We did this on u64 keys, wyhash for both maps, gpa allocator, ReleaseFast mode, and Apple M1 laptop. If you have built a hashmap that supports Zig's std:HashMap API and would like to see it included in the benchmark, drop us a line. You are very welcome.

*Tp*: Throughput: millions of operations per second.\
*Rt*: Runtime : time spent on the test, in seconds.\
*aggregate*: This is an absolute measurement of an individual hashmap's *throughput* (total number of ops the map has engaged through the four tests in a row divided by the combined *runtime*) contrary to single tests measuring relative performances.

```
HASHMAP BENCHMARK|
1_000_000 ops:each test|

|name |Tp Mops:sec| Rt :sec|
=====================================
|eruZero |
|RH | 251.46| 0.003977|
|EX | 63.16| 0.015832|
|EXH | 64.25| 0.015563|
|RG | 47.46| 0.021070|
|aggregate | 70.87| 0.056442|

|ArrayHashMap |
|RH | 139.60| 0.007163|
|EX | 81.52| 0.012268|
|EXH | 81.63| 0.012250|
|RG | 24.66| 0.040544|
|aggregate | 55.38| 0.072225|

|HashMap |
|RH | 62.65| 0.015961|
|EX | 13.04| 0.076673|
|EXH | 8.28| 0.120821|
|RG | 57.06| 0.017524|
|aggregate | 17.32| 0.230980|

HASHMAP BENCHMARK|
10_000_000 ops:each test|

|name |Tp Mops:sec| Rt :sec|
=====================================
|eruZero |
|RH | 256.21| 0.039030|
|EX | 62.19| 0.160800|
|EXH | 59.97| 0.166756|
|RG | 36.06| 0.277308|
|aggregate | 62.12| 0.643895|

|ArrayHashMap |
|RH | 141.78| 0.070530|
|EX | 84.29| 0.118637|
|EXH | 83.80| 0.119330|
|RG | 17.61| 0.567956|
|aggregate | 45.64| 0.876454|

|HashMap |
|RH | 64.22| 0.155703|
|EX | 13.20| 0.757729|
|EXH | 8.34| 1.199348|
|RG | 36.86| 0.271328|
|aggregate | 16.78| 2.384107|

HASHMAP BENCHMARK|
100_000_000 ops:each test|

|name |Tp Mops:sec| Rt :sec|
=====================================
|eruZero |
|RH | 258.13| 0.387407|
|EX | 65.79| 1.520057|
|EXH | 62.78| 1.592761|
|RG | 26.91| 3.715796|
|aggregate | 55.43| 7.216020|

|ArrayHashMap |
|RH | 144.43| 0.692390|
|EX | 86.05| 1.162134|
|EXH | 84.47| 1.183876|
|RG | 17.79| 5.621304|
|aggregate | 46.19| 8.659705|

|HashMap |
|RH | 64.08| 1.560445|
|EX | 13.21| 7.567642|
|EXH | 8.34| 11.988912|
|RG | 25.86| 3.867002|
|aggregate | 16.01| 24.984001|

```

## Conclusions
Based on the above data, if you are building an application that is *READ HEAVY*, consider using the eruZero map, which is specifically designed for static reading with occasional removals. If you are building an application similar to the *EXCHANGE* test, consider using ArrayHashMap, which has excellent removal performance and almost instant iteration over the entire map (not tested here). Zig's HashMap is great for growing and reading small volumes under 1M entries. In general, eruZero completed four tests in the least amount of time.

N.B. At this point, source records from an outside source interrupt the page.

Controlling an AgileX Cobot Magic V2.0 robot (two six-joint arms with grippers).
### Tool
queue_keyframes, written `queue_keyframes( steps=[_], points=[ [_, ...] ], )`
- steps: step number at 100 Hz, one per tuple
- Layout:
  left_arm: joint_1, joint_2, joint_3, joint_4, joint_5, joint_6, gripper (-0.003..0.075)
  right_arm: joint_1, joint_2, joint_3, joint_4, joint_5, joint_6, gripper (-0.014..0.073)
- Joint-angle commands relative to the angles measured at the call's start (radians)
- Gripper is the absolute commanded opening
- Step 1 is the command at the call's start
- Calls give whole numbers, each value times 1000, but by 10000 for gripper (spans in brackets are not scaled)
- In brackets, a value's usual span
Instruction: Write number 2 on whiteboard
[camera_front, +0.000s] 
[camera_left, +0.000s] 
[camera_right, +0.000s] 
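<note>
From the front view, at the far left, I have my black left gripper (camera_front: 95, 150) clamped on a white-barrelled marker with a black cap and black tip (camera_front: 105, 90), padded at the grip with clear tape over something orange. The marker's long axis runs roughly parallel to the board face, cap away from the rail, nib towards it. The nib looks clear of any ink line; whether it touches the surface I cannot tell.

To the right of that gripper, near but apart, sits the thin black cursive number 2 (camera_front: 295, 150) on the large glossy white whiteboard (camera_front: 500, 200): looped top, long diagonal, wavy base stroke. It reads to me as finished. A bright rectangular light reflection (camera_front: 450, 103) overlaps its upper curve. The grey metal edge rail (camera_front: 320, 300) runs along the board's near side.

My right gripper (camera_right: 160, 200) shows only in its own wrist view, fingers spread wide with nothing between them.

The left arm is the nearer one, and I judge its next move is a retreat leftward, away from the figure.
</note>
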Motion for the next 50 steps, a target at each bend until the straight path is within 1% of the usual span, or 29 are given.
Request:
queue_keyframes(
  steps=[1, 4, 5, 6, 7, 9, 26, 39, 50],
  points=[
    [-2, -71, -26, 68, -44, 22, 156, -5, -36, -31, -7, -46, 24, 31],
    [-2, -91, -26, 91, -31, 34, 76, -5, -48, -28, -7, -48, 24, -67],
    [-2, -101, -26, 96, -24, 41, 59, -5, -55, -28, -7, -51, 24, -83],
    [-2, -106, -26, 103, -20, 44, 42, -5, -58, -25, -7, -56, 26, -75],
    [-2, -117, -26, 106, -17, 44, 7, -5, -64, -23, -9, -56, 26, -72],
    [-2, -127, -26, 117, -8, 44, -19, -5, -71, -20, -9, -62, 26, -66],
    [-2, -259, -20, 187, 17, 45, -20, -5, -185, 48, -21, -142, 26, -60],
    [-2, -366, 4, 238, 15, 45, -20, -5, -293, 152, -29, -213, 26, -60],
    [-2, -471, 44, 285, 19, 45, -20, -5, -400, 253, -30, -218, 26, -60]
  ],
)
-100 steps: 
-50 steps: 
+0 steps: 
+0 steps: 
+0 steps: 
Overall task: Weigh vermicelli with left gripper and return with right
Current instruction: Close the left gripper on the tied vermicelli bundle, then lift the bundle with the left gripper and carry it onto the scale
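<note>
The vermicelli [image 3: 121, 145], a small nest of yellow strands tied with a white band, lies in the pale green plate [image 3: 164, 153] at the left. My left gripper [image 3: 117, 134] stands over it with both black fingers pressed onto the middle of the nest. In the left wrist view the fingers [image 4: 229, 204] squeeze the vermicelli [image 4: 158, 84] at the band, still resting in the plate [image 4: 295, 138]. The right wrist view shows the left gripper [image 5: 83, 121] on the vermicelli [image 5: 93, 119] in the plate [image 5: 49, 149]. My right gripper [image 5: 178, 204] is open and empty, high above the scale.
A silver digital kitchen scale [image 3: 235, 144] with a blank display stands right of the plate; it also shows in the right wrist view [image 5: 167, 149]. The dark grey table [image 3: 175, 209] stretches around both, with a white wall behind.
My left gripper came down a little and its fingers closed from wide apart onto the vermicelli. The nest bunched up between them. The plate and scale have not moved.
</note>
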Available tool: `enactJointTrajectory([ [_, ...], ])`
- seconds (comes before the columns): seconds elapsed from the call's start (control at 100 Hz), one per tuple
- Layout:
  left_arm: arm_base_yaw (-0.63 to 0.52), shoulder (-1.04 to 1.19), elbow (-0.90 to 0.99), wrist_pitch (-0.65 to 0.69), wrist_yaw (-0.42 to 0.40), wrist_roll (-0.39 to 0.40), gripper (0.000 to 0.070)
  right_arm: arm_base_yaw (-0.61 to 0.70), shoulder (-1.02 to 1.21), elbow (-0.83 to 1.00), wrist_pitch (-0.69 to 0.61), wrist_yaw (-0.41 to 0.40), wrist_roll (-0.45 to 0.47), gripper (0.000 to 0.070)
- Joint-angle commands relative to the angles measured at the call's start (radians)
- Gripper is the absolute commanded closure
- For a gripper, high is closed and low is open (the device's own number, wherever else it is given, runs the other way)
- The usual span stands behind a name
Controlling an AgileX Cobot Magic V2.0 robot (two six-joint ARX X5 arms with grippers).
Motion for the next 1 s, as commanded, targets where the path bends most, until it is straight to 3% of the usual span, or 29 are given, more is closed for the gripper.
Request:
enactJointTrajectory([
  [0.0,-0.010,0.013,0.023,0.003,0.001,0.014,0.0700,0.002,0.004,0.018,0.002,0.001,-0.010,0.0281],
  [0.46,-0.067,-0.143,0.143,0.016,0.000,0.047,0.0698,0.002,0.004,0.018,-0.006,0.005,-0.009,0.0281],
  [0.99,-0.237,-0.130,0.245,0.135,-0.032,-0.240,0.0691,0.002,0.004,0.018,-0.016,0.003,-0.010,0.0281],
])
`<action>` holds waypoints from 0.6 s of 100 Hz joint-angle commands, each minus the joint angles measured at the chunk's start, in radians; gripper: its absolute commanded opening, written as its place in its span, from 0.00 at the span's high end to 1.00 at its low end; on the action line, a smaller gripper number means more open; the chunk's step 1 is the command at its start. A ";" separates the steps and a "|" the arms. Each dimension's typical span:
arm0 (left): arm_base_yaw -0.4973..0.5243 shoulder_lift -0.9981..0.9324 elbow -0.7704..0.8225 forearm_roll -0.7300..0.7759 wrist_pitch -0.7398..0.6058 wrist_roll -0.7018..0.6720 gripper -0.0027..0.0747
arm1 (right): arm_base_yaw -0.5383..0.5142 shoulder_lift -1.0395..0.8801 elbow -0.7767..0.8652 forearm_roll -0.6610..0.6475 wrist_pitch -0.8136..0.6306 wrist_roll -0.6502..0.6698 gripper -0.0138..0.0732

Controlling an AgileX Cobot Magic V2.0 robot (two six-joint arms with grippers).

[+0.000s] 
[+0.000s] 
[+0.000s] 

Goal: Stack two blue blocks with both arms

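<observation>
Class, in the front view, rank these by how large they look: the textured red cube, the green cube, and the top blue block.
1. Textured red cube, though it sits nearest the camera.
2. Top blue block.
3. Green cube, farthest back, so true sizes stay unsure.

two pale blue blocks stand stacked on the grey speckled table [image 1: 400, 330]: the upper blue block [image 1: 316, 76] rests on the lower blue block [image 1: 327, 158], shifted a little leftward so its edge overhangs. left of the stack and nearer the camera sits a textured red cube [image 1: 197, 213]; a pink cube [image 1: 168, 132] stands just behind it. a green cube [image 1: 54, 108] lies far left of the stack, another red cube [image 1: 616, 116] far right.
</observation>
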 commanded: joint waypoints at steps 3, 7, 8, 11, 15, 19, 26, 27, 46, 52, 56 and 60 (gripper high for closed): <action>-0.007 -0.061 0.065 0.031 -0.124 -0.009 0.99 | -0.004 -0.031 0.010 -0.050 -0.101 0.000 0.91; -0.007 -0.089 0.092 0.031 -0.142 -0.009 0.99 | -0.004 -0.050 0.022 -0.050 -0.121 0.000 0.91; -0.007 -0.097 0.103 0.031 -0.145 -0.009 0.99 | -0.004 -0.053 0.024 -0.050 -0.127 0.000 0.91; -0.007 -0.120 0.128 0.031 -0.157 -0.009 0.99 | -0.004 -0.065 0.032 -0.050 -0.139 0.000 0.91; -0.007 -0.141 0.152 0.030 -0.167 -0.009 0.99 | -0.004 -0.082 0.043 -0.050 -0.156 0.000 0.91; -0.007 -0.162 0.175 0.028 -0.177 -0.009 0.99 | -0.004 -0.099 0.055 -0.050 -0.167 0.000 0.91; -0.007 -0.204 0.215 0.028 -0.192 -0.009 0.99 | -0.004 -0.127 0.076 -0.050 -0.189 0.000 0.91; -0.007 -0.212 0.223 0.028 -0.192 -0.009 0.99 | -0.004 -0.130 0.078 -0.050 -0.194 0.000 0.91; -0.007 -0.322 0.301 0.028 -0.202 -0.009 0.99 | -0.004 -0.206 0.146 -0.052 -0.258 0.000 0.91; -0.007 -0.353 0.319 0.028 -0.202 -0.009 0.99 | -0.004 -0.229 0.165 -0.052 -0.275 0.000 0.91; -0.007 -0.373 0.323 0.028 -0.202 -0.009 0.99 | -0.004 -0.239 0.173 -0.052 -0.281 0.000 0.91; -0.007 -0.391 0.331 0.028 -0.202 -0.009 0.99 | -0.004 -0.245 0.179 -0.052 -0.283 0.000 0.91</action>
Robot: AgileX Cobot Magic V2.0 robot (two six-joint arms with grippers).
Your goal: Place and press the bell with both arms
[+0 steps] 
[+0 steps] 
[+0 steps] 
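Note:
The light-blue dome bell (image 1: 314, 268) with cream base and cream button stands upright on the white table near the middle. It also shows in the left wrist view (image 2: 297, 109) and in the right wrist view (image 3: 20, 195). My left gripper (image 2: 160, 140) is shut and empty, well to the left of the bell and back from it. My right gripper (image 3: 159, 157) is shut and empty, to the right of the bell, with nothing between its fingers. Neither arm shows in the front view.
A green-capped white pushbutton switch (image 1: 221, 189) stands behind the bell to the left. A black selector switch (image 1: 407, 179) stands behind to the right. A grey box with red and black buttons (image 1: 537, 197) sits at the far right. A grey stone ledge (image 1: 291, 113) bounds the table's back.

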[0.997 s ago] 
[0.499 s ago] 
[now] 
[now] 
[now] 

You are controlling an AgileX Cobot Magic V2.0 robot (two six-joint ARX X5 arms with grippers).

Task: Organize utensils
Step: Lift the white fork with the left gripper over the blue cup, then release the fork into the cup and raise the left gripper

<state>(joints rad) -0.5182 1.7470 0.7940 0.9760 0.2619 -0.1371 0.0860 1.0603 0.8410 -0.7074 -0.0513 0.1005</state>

If you do not want external dependencies, you should still consider using Zig's excellent ArrayHashMap in your projects, which is an overall better alternative to Zig's HashMap. ArrayHashMap is somewhat underestimated in Zig's community (as it seems, scavenging the GitHub data) because it grows slower than std:HashMap and because of popular synthetic tests, usually consisting of *grow-clear-put_again-get-iterate-remove* sequence or similar, used to benchmark hashmaps. And somehow it got into people's heads that the map that runs the sequence faster is better. In fact, the ArrayHashMap will not come out on top in such synthetic tests. However, tests that do not measure the hashmap's performance by the number of deleted entries it holds at runtime cannot tell the whole truth.